→ WORK TO BE COMPLETED: Return the opening lines of the material, word for word. End with the line that contains "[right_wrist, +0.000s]".

→ EXERCISE DATA:
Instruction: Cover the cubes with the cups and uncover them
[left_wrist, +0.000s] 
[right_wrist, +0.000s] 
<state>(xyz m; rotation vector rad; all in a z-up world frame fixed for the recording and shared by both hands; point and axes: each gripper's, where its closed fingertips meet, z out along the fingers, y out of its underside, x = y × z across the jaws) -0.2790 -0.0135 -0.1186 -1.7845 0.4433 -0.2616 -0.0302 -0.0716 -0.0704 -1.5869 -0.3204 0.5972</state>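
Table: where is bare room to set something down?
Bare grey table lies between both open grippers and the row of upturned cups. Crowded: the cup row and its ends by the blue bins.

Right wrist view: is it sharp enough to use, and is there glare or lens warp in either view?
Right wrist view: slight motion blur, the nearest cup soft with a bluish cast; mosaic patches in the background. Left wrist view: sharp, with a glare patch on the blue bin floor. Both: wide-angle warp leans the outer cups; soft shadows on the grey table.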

→ EXERCISE RESPONSE:
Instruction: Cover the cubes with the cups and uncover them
[left_wrist, +0.000s] 
[right_wrist, +0.000s] 

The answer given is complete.